About this task
Filter the listing below for "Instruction" and report every line that has it.

#####

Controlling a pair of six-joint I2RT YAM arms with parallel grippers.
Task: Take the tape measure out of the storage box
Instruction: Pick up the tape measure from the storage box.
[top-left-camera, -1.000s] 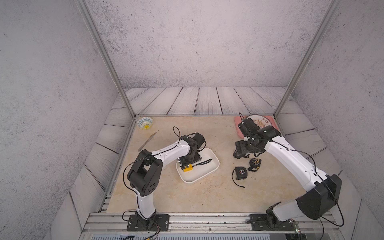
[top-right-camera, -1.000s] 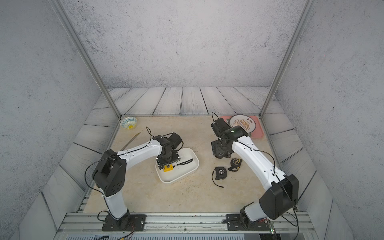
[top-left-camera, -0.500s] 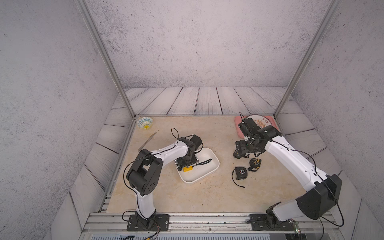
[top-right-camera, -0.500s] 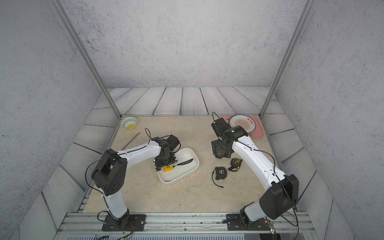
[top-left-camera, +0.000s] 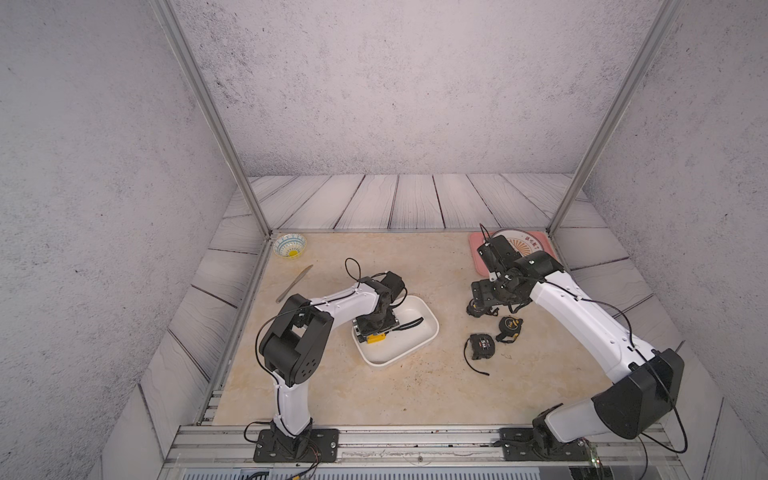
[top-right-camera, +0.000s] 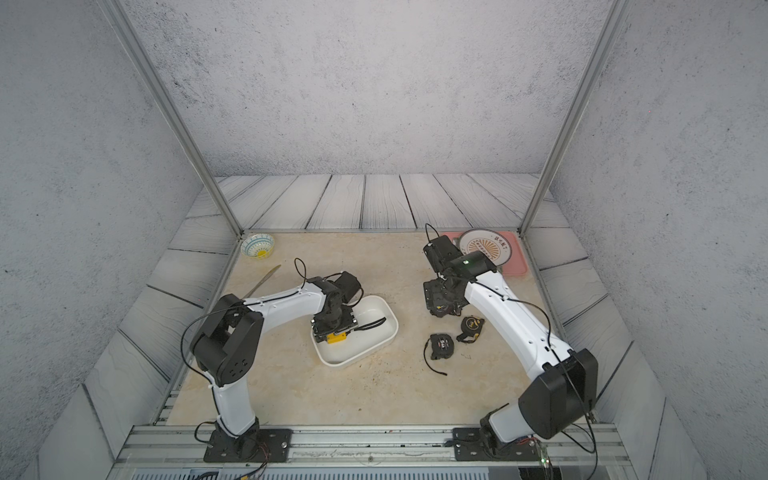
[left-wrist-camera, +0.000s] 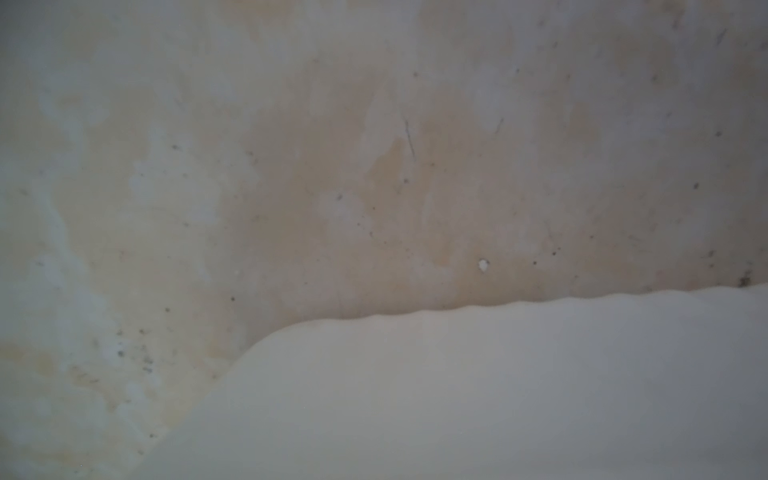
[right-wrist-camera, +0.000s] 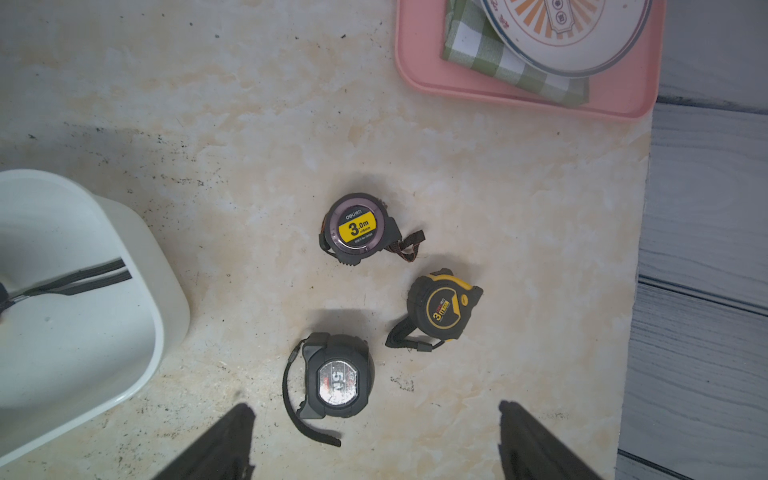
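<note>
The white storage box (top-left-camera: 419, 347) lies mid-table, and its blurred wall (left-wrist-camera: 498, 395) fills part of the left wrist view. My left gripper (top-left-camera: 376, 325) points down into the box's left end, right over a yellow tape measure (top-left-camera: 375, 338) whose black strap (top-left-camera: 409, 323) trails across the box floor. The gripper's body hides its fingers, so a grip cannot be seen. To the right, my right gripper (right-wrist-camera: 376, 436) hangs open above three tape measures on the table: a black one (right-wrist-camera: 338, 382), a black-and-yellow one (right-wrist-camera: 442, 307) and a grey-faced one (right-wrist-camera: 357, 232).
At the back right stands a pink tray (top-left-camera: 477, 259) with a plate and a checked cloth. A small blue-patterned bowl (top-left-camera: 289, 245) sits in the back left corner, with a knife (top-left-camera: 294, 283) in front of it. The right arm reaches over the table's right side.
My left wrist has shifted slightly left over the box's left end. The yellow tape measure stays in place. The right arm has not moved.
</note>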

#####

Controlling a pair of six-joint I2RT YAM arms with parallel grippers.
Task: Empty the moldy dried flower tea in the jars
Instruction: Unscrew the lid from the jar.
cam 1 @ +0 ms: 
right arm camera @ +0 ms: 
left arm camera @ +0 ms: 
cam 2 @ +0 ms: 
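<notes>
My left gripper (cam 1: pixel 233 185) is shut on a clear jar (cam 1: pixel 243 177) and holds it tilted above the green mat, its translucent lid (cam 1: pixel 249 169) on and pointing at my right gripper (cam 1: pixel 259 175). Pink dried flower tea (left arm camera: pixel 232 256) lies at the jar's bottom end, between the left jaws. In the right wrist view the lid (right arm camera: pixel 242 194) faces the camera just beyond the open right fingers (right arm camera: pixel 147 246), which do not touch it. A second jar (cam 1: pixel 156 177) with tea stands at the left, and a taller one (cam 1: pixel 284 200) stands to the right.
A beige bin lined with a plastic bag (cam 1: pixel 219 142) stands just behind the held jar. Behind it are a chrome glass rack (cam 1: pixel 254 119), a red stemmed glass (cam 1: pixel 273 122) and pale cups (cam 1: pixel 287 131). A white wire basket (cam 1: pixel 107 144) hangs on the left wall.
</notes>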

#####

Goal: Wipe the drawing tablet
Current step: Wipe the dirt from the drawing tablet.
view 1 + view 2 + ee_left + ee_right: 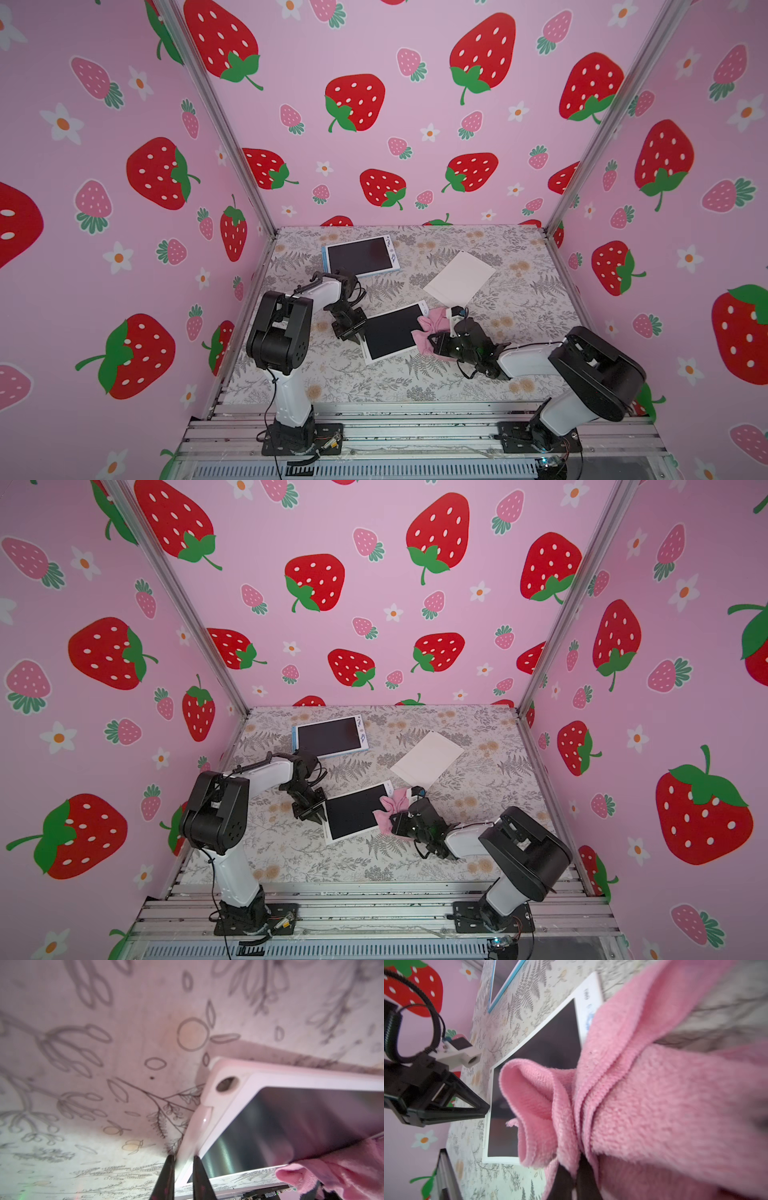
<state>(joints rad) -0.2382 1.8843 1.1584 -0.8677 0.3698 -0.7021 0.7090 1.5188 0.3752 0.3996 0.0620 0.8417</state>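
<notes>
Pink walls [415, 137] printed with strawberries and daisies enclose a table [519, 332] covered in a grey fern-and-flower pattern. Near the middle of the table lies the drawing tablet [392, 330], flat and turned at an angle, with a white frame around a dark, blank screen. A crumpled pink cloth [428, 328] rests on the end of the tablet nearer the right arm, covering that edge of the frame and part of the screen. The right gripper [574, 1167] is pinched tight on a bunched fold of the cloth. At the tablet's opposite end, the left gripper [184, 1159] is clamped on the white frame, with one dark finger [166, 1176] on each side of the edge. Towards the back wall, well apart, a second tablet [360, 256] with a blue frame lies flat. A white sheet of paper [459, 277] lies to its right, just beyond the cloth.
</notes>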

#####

Solved exercise
Instruction: Pick up the tape measure from the storage box.
Instruction: Unscrew the lid from the jar.

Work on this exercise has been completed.